Pourquoi Adrien Rabiot attaque le PSG ?
Le feuilleton remonte à décembre 2018. À l’époque, Adrien Rabiot, alors élément central du milieu de terrain parisien, refuse de prolonger son contrat qui arrive à échéance à la fin de la saison. Le PSG réagit en le mettant à l’écart. À partir de là, les tensions s’accumulent : suspension des primes d’éthique, mise à pied au mois de mars 2019… Le divorce est brutal et précipite son départ libre vers la Juventus durant l’été suivant.
Derrière cette rupture sportive, une question juridique émerge : le contrat de Rabiot était-il réellement un CDD comme l’impose la législation du sport, ou s’agissait-il en réalité d’un CDI déguisé ? C’est exactement ce que le joueur avance aujourd’hui dans sa bataille judiciaire, selon L’Équipe.

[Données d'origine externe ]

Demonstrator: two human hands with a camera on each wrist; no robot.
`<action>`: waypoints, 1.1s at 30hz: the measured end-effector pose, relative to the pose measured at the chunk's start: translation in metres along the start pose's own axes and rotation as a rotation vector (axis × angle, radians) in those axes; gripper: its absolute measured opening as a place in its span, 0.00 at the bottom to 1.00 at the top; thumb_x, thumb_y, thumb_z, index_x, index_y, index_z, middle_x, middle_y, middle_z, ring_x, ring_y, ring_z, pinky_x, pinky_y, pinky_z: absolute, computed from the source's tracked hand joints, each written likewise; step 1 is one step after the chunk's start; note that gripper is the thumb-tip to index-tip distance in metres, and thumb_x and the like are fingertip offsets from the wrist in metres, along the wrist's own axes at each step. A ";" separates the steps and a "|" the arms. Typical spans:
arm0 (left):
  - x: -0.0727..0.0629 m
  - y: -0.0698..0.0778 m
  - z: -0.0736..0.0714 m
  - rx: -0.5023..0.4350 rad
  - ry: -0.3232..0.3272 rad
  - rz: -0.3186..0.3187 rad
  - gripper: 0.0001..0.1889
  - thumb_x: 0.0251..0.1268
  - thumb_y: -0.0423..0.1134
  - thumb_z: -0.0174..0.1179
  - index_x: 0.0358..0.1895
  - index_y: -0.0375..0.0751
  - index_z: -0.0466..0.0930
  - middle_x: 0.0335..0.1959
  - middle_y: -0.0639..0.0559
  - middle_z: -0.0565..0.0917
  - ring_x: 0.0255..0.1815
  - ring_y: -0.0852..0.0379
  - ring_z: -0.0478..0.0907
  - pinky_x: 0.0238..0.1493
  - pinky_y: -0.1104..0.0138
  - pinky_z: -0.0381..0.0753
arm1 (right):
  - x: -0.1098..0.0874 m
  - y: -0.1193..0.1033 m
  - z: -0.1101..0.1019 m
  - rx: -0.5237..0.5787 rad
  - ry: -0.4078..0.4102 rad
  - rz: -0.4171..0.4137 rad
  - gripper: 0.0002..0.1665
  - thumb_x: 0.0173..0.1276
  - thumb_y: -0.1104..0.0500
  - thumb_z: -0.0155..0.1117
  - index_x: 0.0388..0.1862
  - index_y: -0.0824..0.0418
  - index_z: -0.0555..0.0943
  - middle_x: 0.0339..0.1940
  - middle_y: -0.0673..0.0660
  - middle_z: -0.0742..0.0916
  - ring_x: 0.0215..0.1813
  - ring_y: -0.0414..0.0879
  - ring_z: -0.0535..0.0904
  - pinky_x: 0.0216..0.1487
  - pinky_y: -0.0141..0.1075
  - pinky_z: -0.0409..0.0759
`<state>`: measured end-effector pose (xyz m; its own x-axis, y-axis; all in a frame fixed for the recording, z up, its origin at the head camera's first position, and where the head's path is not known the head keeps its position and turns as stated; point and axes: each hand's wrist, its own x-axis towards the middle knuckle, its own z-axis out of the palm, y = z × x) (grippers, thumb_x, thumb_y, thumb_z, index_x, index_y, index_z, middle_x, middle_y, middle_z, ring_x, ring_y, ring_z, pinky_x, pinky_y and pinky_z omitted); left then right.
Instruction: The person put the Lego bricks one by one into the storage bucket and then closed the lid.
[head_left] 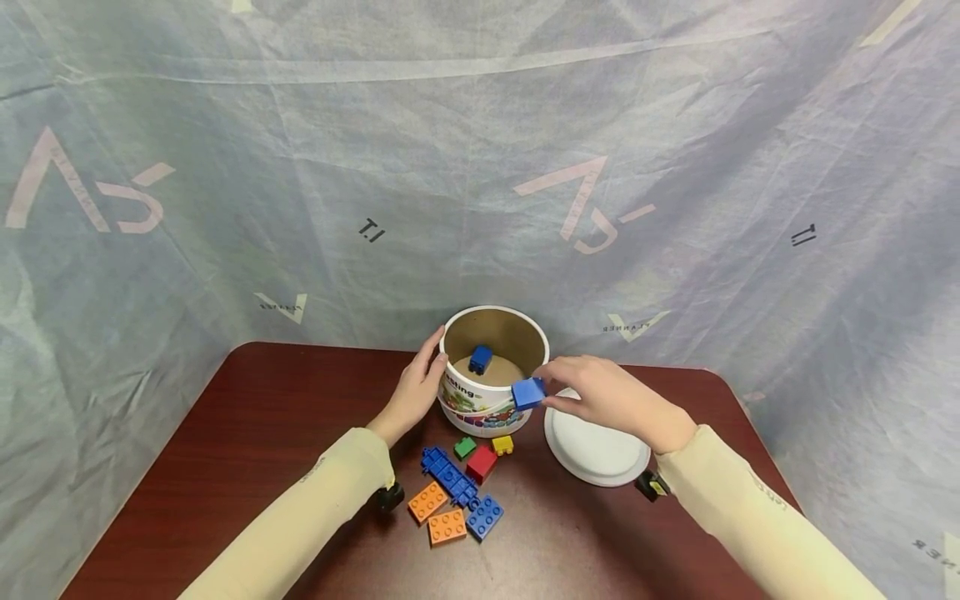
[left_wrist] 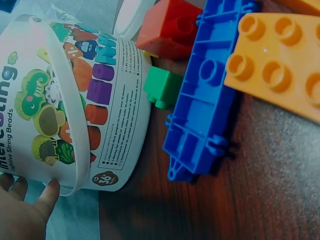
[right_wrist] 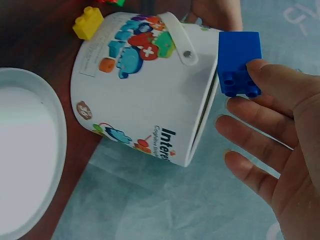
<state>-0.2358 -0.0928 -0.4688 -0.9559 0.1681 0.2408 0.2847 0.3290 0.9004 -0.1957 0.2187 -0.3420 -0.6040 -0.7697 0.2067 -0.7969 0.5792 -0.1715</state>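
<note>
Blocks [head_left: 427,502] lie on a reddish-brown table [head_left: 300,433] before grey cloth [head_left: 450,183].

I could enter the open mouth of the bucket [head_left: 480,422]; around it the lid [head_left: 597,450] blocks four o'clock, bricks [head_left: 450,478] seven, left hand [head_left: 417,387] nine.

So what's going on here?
A person's right hand pinches a blue block by the rim of a white bucket, while the left hand rests against the bucket's side. Another blue block lies inside. On the table are two orange blocks, a red block, a green block, a yellow block, a studded blue block and a long blue piece; a white lid lies to the right.
</note>
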 end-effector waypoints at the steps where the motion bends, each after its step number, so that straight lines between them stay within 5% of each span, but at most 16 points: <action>1: 0.000 0.000 0.000 0.000 0.001 -0.006 0.30 0.87 0.47 0.45 0.86 0.54 0.52 0.84 0.47 0.58 0.82 0.43 0.57 0.78 0.43 0.61 | 0.002 0.001 -0.001 0.003 0.001 0.001 0.18 0.69 0.57 0.75 0.56 0.57 0.85 0.46 0.50 0.89 0.43 0.42 0.86 0.45 0.40 0.86; 12: 0.001 0.000 0.000 -0.035 0.022 -0.025 0.35 0.82 0.50 0.55 0.85 0.52 0.55 0.83 0.44 0.60 0.76 0.41 0.69 0.68 0.46 0.75 | 0.027 0.011 -0.009 0.001 0.028 -0.023 0.19 0.70 0.58 0.75 0.57 0.61 0.84 0.47 0.54 0.89 0.40 0.45 0.86 0.43 0.40 0.86; 24: -0.001 0.002 0.002 -0.046 0.037 -0.037 0.36 0.81 0.48 0.57 0.85 0.50 0.54 0.83 0.42 0.60 0.78 0.40 0.65 0.70 0.44 0.72 | 0.063 0.021 -0.015 -0.031 -0.012 0.069 0.14 0.71 0.57 0.73 0.52 0.61 0.85 0.44 0.55 0.89 0.41 0.51 0.85 0.43 0.45 0.84; 33: 0.000 0.001 0.005 -0.081 0.043 -0.017 0.35 0.81 0.47 0.57 0.85 0.49 0.55 0.83 0.41 0.60 0.76 0.39 0.68 0.69 0.43 0.72 | 0.084 0.033 -0.005 -0.051 -0.076 0.117 0.15 0.72 0.55 0.72 0.53 0.61 0.85 0.42 0.55 0.89 0.39 0.46 0.83 0.44 0.45 0.84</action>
<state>-0.2355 -0.0881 -0.4692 -0.9633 0.1228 0.2387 0.2631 0.2554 0.9304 -0.2727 0.1749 -0.3260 -0.6920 -0.7128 0.1141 -0.7215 0.6780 -0.1402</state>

Le défi juridique : vers une requalification en CDI
Ce mardi, le dossier est revenu devant la cour d’appel de Paris. Rabiot, défendu par Me Romuald Palao, ne demande pas de dommages et intérêts pour harcèlement moral, à la différence d’autres anciens Parisiens comme Hatem Ben Arfa. Il vise une requalification purement contractuelle : faire reconnaître son contrat comme un contrat à durée indéterminée (CDI).

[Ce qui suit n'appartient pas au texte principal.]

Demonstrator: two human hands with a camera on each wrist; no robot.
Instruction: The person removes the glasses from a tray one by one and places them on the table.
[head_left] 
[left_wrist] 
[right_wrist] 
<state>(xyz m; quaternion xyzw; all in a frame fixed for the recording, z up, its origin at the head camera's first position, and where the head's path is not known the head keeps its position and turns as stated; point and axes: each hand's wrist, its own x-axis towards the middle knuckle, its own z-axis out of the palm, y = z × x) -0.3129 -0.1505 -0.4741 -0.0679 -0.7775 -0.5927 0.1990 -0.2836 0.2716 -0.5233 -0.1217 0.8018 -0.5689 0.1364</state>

Cette stratégie, peu commune dans le football, s’appuie cependant sur une jurisprudence solide. En 2017, le rugbyman Patricio Albacete avait gagné un procès similaire contre le Stade Toulousain. La Cour de cassation avait ensuite confirmé la décision en 2022, estimant que son emploi avait un caractère permanent, et donc incompatible avec un CDD. Et crucialement pour Rabiot : la loi de 2015 qui impose le CDD dans le domaine sportif professionnel ne s’appliquait pas à son contrat signé en 2014.

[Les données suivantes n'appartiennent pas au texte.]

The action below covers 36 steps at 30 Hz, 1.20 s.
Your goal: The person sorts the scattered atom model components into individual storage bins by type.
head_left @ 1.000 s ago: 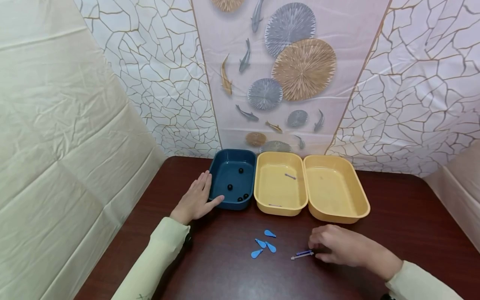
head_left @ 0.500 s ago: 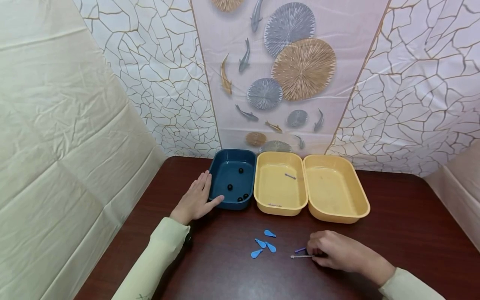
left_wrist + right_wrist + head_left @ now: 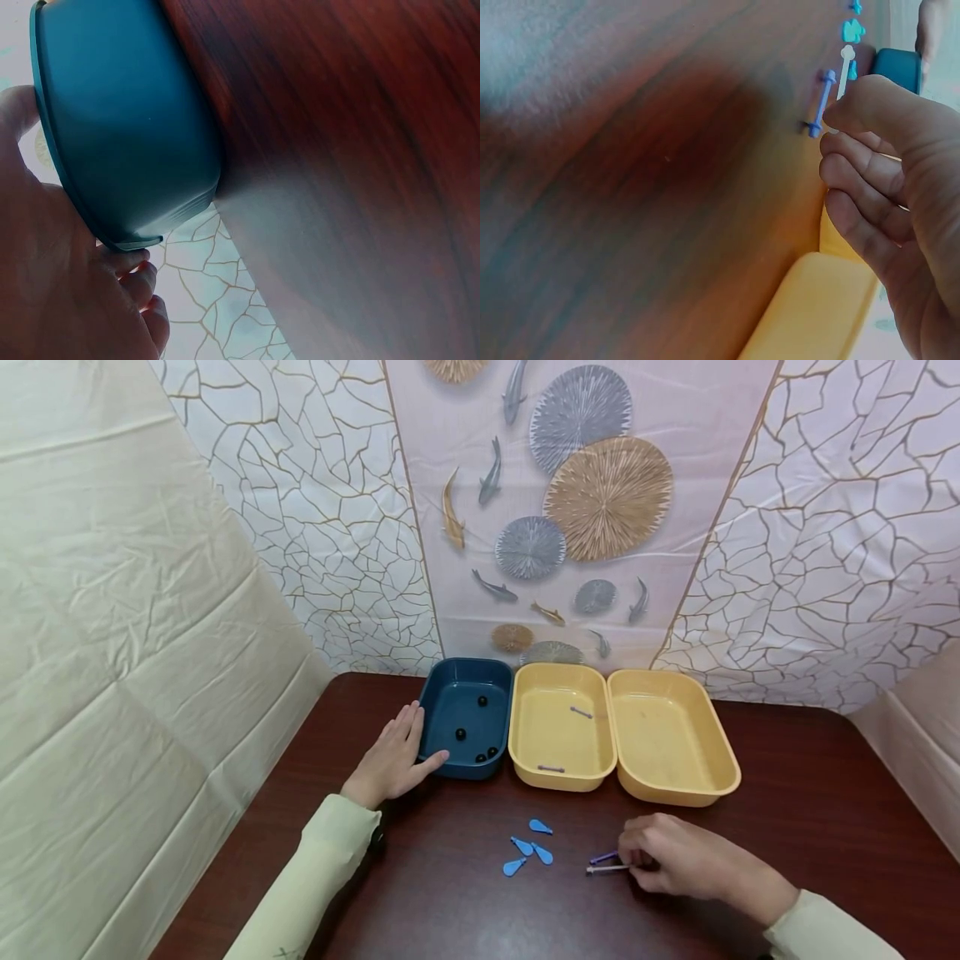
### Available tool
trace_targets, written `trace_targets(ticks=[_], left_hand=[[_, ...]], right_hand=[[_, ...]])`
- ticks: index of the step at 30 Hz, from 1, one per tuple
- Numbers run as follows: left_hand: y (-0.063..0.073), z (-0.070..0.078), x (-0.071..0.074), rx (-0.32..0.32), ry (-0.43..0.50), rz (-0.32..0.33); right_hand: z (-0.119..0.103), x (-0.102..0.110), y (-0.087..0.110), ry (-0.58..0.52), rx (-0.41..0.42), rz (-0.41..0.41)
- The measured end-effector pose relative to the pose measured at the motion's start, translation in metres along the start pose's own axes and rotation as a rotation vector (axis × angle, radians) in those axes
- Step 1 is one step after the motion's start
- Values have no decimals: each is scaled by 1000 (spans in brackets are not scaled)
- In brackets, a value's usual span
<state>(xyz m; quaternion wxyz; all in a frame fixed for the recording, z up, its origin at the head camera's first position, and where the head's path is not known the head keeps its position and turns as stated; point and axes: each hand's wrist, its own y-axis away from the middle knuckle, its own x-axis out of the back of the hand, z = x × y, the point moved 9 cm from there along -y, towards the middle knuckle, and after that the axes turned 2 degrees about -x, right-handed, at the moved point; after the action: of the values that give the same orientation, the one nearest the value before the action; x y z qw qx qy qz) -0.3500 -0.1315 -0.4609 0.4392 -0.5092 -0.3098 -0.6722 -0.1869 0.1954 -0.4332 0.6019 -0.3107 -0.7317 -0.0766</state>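
Observation:
My right hand [image 3: 678, 860] pinches the right end of a thin whitish stick [image 3: 604, 869] between thumb and forefinger. Its free end, with a small knob, points left and looks slightly raised. In the right wrist view, a purple stick [image 3: 823, 105] with knobbed ends lies on the table beside the pinched one. My left hand [image 3: 390, 756] rests with straight fingers along the left rim of the dark blue tray [image 3: 127, 112], thumb over its front corner. Black balls [image 3: 461, 734] lie in that tray.
Several blue drop-shaped pieces [image 3: 522, 847] lie mid-table. Beside the blue tray stands a yellow tray [image 3: 562, 782] with two purplish sticks [image 3: 581, 712] in it. A second yellow tray [image 3: 671, 797] adjoins it on the right. A patterned cloth hangs behind the table.
My right fingers have moved down onto the whitish stick and pinched its end; the stick has shifted and seems slightly lifted. The left hand has stayed put.

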Motion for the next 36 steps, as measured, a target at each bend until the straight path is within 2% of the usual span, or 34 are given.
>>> trace_targets(ticks=[7, 13, 27, 36], left_hand=[[-1, -1, 0, 7, 0, -5], [-1, 0, 1, 4, 3, 3], [2, 2, 2, 7, 11, -2], [1, 2, 2, 6, 12, -3]], right_hand=[[5, 16, -1, 43, -26, 16], [5, 36, -6, 104, -8, 49], [18, 84, -43, 145, -17, 104], [38, 94, -65, 157, -132, 82]])
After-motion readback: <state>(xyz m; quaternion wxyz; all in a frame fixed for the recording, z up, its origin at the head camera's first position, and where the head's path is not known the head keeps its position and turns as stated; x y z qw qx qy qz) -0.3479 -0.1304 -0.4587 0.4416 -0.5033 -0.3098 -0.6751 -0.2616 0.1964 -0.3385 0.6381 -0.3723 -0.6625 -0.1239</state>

Quel impact pour le PSG et le football français ?
Cette affaire, au-delà de son volet personnel entre Rabiot et le PSG, pourrait avoir des implications profondes. Si la justice donne raison au joueur, cela pourrait remettre en cause la manière dont sont structurés les contrats de nombreux athlètes professionnels, notamment ceux dont les contrats sont anciens.
Le PSG, pour sa part, garde le silence. Son avocat, Me Benjamin Louzier, n’a pas souhaité s’exprimer sur l’affaire dans l’attente du verdict, prévu pour le 19 juin. En interne, le club doit également mesurer l’impact qu’un tel jugement pourrait avoir sur ses futures pratiques contractuelles, ainsi que sur les négociations avec ses jeunes talents issus du centre de formation.
Pour un club engagé sur tous les fronts — Ligue 1, Ligue des champions, Coupe de France — ce type de litige extra-sportif n’est pas anodin. Il révèle des tensions persistantes avec des anciens joueurs, mais surtout, il oblige la direction à repenser certaines approches juridiques et managériales.
Une affaire à suivre de très près
Le 19 juin sera une date clé. Le jugement pourrait faire jurisprudence dans le football français, voire européen. Pour Adrien Rabiot, il s’agit autant d’un combat judiciaire que d’une revendication symbolique : faire reconnaître une forme d’injustice survenue à la fin de son parcours parisien. Pour le PSG, c’est l’occasion de rappeler qu’en matière de gestion contractuelle, chaque détail compte.
Plongée dans les dessous juridiques d’un des clubs les plus puissants d’Europe, cette affaire au subtil arrière-goût de revanche mérite l’attention de tous les observateurs du football professionnel.